Impossible? 10 seconds of youtube search shows you are wrong in the wrongest way possible
whats is ur pc specs?
Ryzen 7
2080
hey
Hey dad its isaac
Hi son!! You found me huh?
zBrush 2d vs Blender 3d 🙅♂
Lol, ZBrush is 1000% better than Blender, It's not even fair to compare them
Blender is an absolute nightmare. There's always unfixable issues that lead to more unfixable issues.
I have both but i dont now why ,zbrush feels like a nightmare even the camera movement is a horror and the shortcuts for Move omg ☠️☠️☠️
Like what? Sounds like bullcrap to me
Nothing will overcome Zbrush. Why are they infatuated. Nothing compares to Zbrush's solution. Suffer Blender you will not be able to cover everything in this world
Lol! 😂
You said something very important and true. 'not be able to cover everything' and this is what they should somehow accept. I love the raise of blender, many new features every month, and also a ton of plugins, some helpful, some just produce clutter at the end of the day. It looks to me, that they are on some trip, pressured to make new things. Some very old and important things were not fixed and improved. Like the memory management, instancing, caching. There was an attempt to do something similar, like in the wonderful software clarisse ifx. Then this branch stalled. There are many other things, but this would hit the sleep button here.
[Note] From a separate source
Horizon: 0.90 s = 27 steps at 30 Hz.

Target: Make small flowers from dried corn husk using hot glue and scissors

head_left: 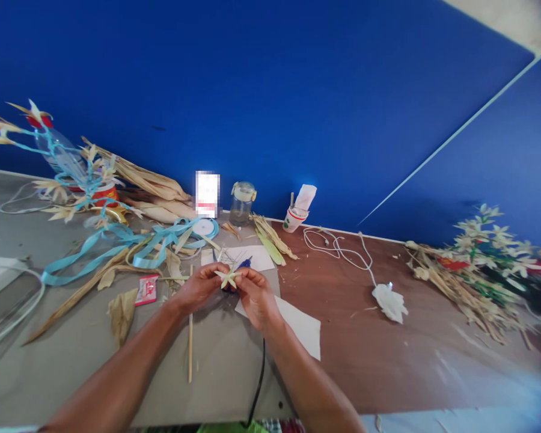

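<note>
The fingers (pixel 249 279) pinch a pale star-shaped flower (pixel 228 279)

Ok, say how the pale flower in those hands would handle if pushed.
The pale flower is probably light, being small with thin-looking petals. Those narrow petals splay outward, so they would likely bend or crease. With left hand and right hand pinching it, it seems unlikely to roll.

Widest lane: brown worktop (pixel 342 373) right of right hand (pixel 255 294), nearer the person. Obstacles farther out: looped thin white cable (pixel 367 264), crumpled white bundle (pixel 390 302). Left side cluttered, tangled light-blue ribbon (pixel 83 255). Upright blue wall (pixel 270 108) stops far reach. Thin black cable (pixel 259 379) between forearms.
</note>
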Each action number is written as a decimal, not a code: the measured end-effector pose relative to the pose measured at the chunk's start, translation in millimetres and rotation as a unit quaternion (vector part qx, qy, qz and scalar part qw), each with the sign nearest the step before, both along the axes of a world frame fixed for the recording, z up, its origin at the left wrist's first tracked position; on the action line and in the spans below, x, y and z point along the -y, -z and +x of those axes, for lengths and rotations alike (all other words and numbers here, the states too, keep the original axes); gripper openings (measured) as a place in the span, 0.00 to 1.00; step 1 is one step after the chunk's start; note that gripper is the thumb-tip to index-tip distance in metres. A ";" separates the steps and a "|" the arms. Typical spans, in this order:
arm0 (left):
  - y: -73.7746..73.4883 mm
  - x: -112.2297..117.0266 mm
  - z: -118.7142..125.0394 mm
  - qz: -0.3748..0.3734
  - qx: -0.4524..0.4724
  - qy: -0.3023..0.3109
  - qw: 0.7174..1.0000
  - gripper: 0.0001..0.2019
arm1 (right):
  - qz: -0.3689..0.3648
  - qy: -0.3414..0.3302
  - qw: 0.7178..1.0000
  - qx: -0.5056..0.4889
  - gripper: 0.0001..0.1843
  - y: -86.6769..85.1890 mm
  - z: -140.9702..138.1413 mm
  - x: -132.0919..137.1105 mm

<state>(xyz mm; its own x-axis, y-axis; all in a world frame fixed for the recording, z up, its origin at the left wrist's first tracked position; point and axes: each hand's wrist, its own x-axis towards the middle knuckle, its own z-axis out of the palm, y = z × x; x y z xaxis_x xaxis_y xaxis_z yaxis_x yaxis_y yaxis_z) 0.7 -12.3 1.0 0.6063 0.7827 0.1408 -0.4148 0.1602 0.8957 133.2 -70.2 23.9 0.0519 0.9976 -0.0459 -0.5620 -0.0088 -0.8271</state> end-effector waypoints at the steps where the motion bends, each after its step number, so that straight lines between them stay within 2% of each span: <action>1: 0.1 0.4 0.4 -0.005 0.004 0.001 1.000 0.08 | 0.000 0.002 1.000 -0.001 0.08 0.3 -0.2 -0.1; 13: -5.5 3.6 4.8 -0.037 0.038 -0.001 0.999 0.07 | 0.007 0.015 1.000 0.018 0.05 0.2 -1.5 -0.5; 27: -1.2 1.7 4.5 -0.035 0.032 0.001 0.999 0.05 | 0.016 0.030 0.998 0.051 0.06 8.8 -2.8 -2.2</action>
I would like to see Blender, focus more on a core purpose, and then make this core as good as it can be.
BTW.. if you want to see, how it looks like, moving Billions of Polygons, then try Clarisse ifx. There is a free learnig version. Great software for massive lookdev and kitbash projects.
@@janvollgod7221 they do work on core problems people just don't talk about them as much and what you specifically think is a major issue may be more specific to how you work.
Just because it may not be the best overall dose not mean it's not the best for the job.
Not every job needs the best tool they need the right tool. Several companies have decided that blender's sculpting is the right tool
@@ProjectAtlasmodling Blender has different devs that specialize in different areas, from base 3D tools to the render engine and sculpting tools. Resources aren't being "taken away" from other areas of development with these sculpting features. Autodesk and Zbrush fans should be grateful that Blender exists and is putting major pressure on these companies that have monopolized the industry and have had unreasonable prices and business practices for decades.
i thought this video was gon be zbrush hate lol. stand corrected.